4.        TERMINATION OF EMPLOYMENT. Subject to the terms and conditions of this Section 4, either the Company or
Executive may terminate Executive’s employment at any time, with or without Cause (as defined in Section 4(f)), during the Term. Any termination of Executive’s employment during the Term shall be communicated by written notice of
termination from the terminating party to the other party (“Notice of Termination”). The Notice of Termination shall indicate the specific provision(s) of this Agreement relied upon in effecting the termination and a written
statement of the reason(s) for the termination. A Notice of Termination provided by either party shall not be effective for a period of thirty (30) days after receipt of such Notice of Termination by the other party. In the event
Executive’s employment is terminated by either party, for any reason, during the Term of Employment, the Company shall pay to Executive upon Executive’s termination of employment (i) the prorated Base Salary earned as of the date of
Executive’s termination of employment, plus (ii) the accrued but unused vacation as of the date of Executive’s termination of employment, plus (iii) such STI payment to which Executive is eligible, subject to the terms of
Section 3(c). Any unvested equity interests held by Executive shall be forfeited upon the employment termination date, except as otherwise provided herein. Except as otherwise provided in this Section 4 or in any other agreement between
the Company and Executive, the Company shall have no further obligation to make or provide to Executive, and Executive shall have no further right to receive or obtain from the Company, any payments or benefits in respect of the termination of
Executive’s employment with the Company during the Term of Employment. 

  
 2 

 (a) Severance upon Involuntary Termination without Cause and Termination by Executive with
Good Reason. In the event that the Company causes to occur an involuntary termination without Cause (as defined in Section 4(f)) or in the event that Executive resigns from employment with the Company for Good Reason (as defined in
Section 4(f)) during the Term, Executive shall be entitled to a “Severance Package” that consists of the following: (a) a single cash lump-sum “Severance Payment” equal to $150,000, payment to be made on the
thirtieth (30th) day following termination, (b) reimbursement of any COBRA payments paid by Executive in the twelve (12) month period following Executive’s termination of employment, and (c) a pro-rata granting of RSU’s
pursuant to Executive’s Economic Performance Incentive based on the number of days worked during the period of employment and on the Board’s good faith evaluation of Executive’s performance. If any plan pursuant to which severance
benefits are provided is not, or ceases prior to the expiration of the period of continuation coverage to be, exempt from the application of Section 409A under Treasury Regulation Section 1.409A-1(a)(5) or the Company is otherwise unable
to continue to cover Executive under its group health plans without substantial adverse tax consequences, then an amount equal to each remaining premium payment shall thereafter be paid to Executive as currently taxable compensation in substantially
equal monthly installments over the continuation coverage period (or the remaining portion thereof). Executive’s eligibility for any Severance Package will be conditional on Executive executing, within the thirty (30)-day period following
termination, a Separation Agreement that includes a general mutual release by the Company and Executive in favor of the other and their successors, affiliates and estates to the fullest extent permitted by law, drafted by and in a form reasonably
satisfactory to the Company and Executive, and Executive not revoking the mutual general release within any legally required revocation period, if applicable. All legally required and authorized deductions and tax withholdings shall be made from the
Severance Payment, including for wage garnishments, if applicable, to the extent required or permitted by law. Effective immediately upon termination of employment, Executive shall no longer be eligible to contribute to or to receive additional
Company contributions as an active participant in any retirement or benefit plan covering employees of the Company, but shall continue to have all rights under each such plan that are afforded to terminated employees and inactive participants. 
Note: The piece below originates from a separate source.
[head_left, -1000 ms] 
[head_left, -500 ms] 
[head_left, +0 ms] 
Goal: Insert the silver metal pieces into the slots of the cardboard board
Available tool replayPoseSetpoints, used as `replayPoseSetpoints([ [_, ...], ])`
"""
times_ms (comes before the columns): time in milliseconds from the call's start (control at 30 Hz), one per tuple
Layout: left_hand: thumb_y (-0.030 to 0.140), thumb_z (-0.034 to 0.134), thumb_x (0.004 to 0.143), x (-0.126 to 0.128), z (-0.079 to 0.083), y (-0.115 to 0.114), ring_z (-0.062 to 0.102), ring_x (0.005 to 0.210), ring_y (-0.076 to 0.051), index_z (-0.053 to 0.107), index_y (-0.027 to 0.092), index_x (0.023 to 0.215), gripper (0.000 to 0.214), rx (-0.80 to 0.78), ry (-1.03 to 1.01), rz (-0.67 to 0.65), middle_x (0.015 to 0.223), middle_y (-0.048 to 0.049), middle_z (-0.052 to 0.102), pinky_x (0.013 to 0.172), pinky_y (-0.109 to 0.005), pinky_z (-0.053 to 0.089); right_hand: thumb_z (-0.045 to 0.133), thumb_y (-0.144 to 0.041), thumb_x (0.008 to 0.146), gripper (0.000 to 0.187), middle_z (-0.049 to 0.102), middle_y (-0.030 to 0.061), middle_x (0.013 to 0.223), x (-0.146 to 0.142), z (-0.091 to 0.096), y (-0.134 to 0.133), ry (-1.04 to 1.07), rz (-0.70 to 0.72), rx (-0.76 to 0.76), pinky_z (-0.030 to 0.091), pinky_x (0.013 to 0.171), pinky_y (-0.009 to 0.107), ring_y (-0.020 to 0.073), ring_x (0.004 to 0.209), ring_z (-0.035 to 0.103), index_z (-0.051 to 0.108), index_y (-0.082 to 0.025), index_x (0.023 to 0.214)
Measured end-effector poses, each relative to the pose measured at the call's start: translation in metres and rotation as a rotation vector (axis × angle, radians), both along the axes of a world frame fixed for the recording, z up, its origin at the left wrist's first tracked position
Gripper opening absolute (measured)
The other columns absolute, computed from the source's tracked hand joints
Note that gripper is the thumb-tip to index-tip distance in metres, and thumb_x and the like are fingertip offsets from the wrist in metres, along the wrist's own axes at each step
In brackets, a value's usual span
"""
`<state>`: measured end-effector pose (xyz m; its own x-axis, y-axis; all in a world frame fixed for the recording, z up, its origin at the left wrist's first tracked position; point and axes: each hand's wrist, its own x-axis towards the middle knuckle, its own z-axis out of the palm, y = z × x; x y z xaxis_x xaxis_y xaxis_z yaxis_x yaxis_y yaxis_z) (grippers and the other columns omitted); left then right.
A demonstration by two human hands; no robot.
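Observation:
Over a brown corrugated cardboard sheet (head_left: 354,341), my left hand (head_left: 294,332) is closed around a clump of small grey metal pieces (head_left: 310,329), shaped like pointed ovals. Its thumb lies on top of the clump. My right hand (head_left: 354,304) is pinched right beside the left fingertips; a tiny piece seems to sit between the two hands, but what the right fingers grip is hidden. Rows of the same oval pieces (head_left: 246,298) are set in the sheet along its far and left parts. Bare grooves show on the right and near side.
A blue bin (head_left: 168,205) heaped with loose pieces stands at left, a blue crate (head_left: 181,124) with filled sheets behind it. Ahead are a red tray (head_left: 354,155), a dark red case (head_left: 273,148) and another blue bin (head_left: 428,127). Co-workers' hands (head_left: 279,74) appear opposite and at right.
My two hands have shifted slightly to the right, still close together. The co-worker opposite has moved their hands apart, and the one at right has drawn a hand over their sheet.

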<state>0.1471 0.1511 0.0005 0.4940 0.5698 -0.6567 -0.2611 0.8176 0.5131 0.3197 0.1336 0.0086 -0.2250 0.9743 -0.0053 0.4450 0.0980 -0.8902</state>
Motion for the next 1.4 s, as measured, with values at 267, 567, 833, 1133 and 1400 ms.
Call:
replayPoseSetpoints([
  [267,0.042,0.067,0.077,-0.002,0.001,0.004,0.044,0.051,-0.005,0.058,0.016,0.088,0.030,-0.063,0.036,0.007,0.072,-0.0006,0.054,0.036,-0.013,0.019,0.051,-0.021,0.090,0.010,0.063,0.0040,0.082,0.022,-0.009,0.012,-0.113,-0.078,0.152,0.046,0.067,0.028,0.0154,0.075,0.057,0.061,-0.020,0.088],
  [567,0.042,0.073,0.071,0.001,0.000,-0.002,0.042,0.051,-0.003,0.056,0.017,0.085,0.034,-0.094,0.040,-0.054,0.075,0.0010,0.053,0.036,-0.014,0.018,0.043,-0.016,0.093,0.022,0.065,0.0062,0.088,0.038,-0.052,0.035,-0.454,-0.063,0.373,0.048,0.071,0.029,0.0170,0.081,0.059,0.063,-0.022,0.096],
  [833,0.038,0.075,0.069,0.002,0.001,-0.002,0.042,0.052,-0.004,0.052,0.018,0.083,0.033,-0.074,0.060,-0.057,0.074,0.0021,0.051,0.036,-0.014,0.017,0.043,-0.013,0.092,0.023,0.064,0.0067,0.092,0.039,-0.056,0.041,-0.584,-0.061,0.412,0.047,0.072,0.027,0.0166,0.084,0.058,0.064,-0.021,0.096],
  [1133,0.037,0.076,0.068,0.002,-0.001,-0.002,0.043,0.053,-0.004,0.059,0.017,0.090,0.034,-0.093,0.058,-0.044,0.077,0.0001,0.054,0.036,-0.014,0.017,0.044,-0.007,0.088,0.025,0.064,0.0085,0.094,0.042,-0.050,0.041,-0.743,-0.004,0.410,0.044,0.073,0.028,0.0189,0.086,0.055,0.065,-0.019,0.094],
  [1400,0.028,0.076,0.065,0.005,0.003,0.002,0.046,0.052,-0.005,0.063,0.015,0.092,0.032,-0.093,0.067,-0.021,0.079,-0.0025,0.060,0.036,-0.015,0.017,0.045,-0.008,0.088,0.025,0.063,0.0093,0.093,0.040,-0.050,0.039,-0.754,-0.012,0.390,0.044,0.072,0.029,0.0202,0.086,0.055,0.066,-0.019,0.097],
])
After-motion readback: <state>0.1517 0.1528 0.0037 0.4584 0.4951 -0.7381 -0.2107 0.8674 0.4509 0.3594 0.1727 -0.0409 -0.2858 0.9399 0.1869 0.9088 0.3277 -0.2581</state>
(b) Effect of Death or Disability. In the event that Executive dies or terminates employment by reason of a Disability (as defined in
Section 4(f)) during the Term of Employment, Executive shall be entitled to (i) payment of the unpaid prorated Base Salary earned as of the date of Executive’s death or Disability (the “Measurement Date”), and
(ii) reimbursement of any COBRA payments paid by Executive or his estate or beneficiaries in the twelve (12) month period following the Measurement Date; provided, however, that if any plan pursuant to which such benefits are provided is
not, or ceases prior to the expiration of the period of continuation coverage to be, exempt from the application of Section 409A under Treasury Regulation Section 1.409A-1(a)(5) or the Company is otherwise unable to continue to cover
Executive under its group health plans without substantial adverse tax consequences, then an amount equal to each remaining premium payment shall thereafter be paid to Executive or his estate or beneficiaries as currently taxable compensation in
substantially equal monthly installments over the continuation coverage period (or the remaining portion thereof). All legally required and authorized deductions and tax withholdings shall be made from the payments described in the previous
sentence, including for wage garnishments, if applicable, to the extent required or permitted by law. Payment under this Section 4(b) shall be made not more than once, if at all. In addition, Executive or Executive’s estate shall have such
rights with respect to Executive’s Membership Units as provided for in the Operating Agreement. 
 (c) Statement Regarding
Termination of Employment. In the event Executive’s employment is terminated without Cause, or Executive resigns for Good Reason, Executive and the Company will negotiate in good faith to reach an agreement on a statement reflecting a
benign reason for termination or resignation. 
 (d) Ineligibility for Severance. Executive shall not be entitled to any Severance
Package under this Agreement, if at any time during the Term of Employment, either (a) Executive voluntarily resigns or otherwise terminates employment with the Company other than for Good Reason, or (b) the Company properly terminates
Executive’s employment with Cause. Effective immediately upon termination of employment, Executive shall no longer be eligible to contribute to or to be an active participant in any retirement or benefit plan covering employees of the Company.

 (e) Taxes and Withholdings. The Company may withhold from any amounts payable under this Agreement, including any benefits or
Severance Payment, such federal, state or local taxes as may be required to be withheld pursuant to applicable law or regulations, which amounts shall be deemed to have been paid to Executive.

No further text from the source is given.